::: MATERIAL PROVIDED :::

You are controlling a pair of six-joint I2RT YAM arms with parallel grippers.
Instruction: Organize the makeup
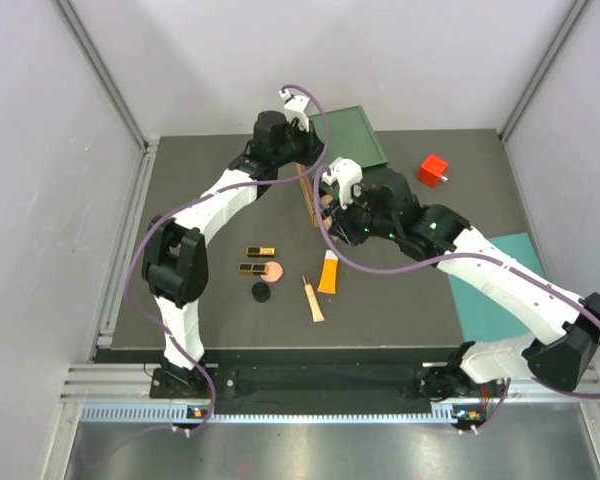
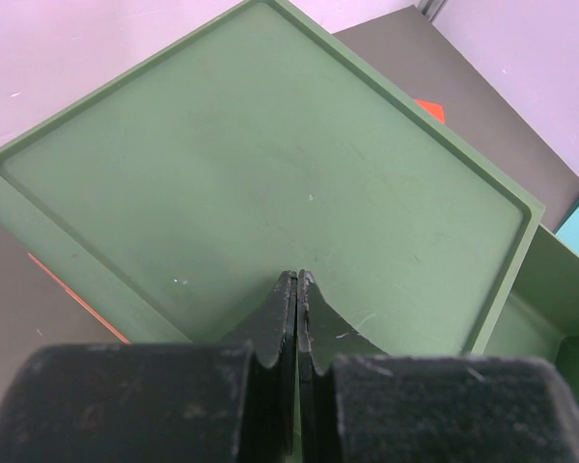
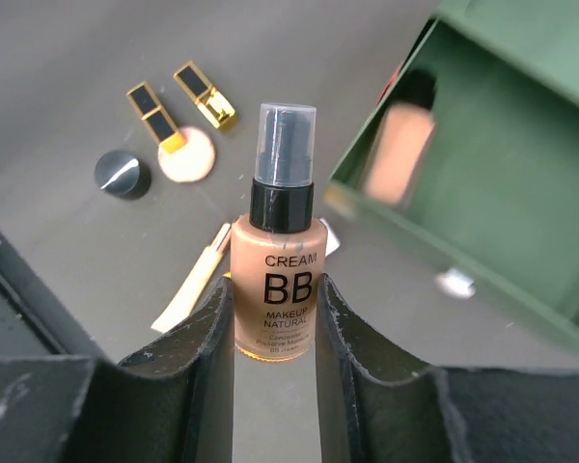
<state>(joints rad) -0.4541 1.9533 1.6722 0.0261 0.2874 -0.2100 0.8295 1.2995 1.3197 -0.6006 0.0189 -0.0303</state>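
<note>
**Makeup bottle [image 3: 280, 256] pinched by the right arm, open drawer at two o'clock**

We see the right gripper [image 3: 273, 294] clamped on the tan BB cream bottle low on its body, one finger on each side; the bottle's long axis runs straight out from the wrist, with the black pump and clear cap pointing to twelve o'clock in the wrist view; it hangs above the table [image 1: 400, 300].

The drawer [image 3: 482, 183] of the green drawer box [image 1: 365, 135] stands pulled open just beside the bottle, at about two o'clock from it; inside lies what looks like a second tan bottle [image 3: 396, 149], too blurred for us to be sure. We judge that the coming move turns on this relation: a short carry toward two o'clock over the drawer's near wall, then a lay-down alongside the other bottle; the right arm is plainly the nearer one.

The left gripper [image 2: 297, 282] has its fingers pressed together on nothing, poised over the box's green top; whether it touches we cannot tell.

The rest of the makeup lies loose toward seven o'clock from the right gripper in the overhead view: two gold-black cases [image 1: 261, 251], a peach compact [image 1: 272, 270], a black disc [image 1: 261, 292], a slim peach tube [image 1: 312, 298] and a yellow-orange tube [image 1: 328, 272]; we reckon the sorting is only partly done.
</note>
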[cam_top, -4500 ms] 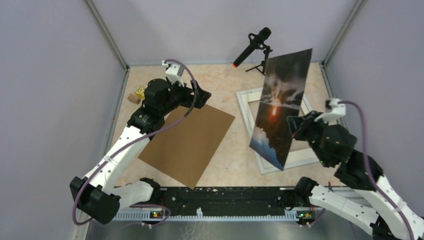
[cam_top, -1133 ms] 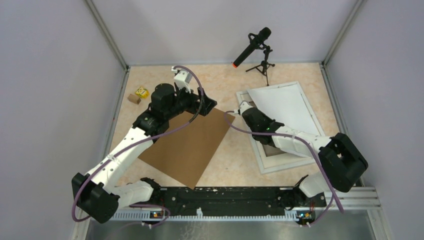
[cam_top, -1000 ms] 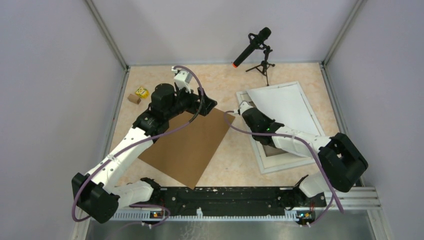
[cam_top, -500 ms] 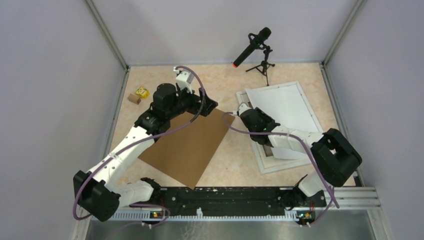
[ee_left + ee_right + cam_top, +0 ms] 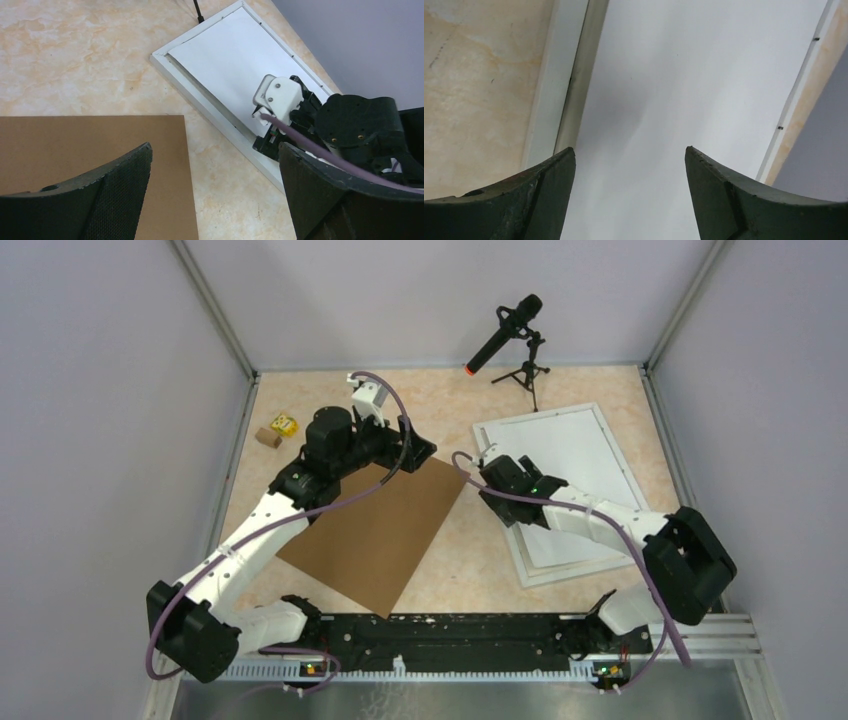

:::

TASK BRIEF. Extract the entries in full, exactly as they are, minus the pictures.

EXERCISE SOLUTION.
You are controlling a pair of six-joint I2RT YAM arms with parallel grippers.
Instruction: Organize the makeup
<state>(joints rad) -0.4541 1.9533 1.6722 0.0261 0.2874 -0.2100 0.8295 1.2995 1.3197 -0.6006 0.0189 -0.0303</state>
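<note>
**Makeup bottle [image 3: 280, 256] pinched by the right arm, open drawer at two o'clock**

We see the right gripper [image 3: 273, 294] clamped on the tan BB cream bottle low on its body, one finger on each side; the bottle's long axis runs straight out from the wrist, with the black pump and clear cap pointing to twelve o'clock in the wrist view; it hangs above the table [image 1: 400, 300].

The drawer [image 3: 482, 183] of the green drawer box [image 1: 365, 135] stands pulled open just beside the bottle, at about two o'clock from it; inside lies what looks like a second tan bottle [image 3: 396, 149], too blurred for us to be sure. We judge that the coming move turns on this relation: a short carry toward two o'clock over the drawer's near wall, then a lay-down alongside the other bottle; the right arm is plainly the nearer one.

The left gripper [image 2: 297, 282] has its fingers pressed together on nothing, poised over the box's green top; whether it touches we cannot tell.

The rest of the makeup lies loose toward seven o'clock from the right gripper in the overhead view: two gold-black cases [image 1: 261, 251], a peach compact [image 1: 272, 270], a black disc [image 1: 261, 292], a slim peach tube [image 1: 312, 298] and a yellow-orange tube [image 1: 328, 272]; we reckon the sorting is only partly done.
</note>
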[cam_top, -4500 ms] 
[cam_top, -1133 ms] 
[cam_top, -1000 ms] 
[cam_top, -500 ms] 
[ee_left + ee_right + cam_top, +0 ms] 

The output requires no further additions.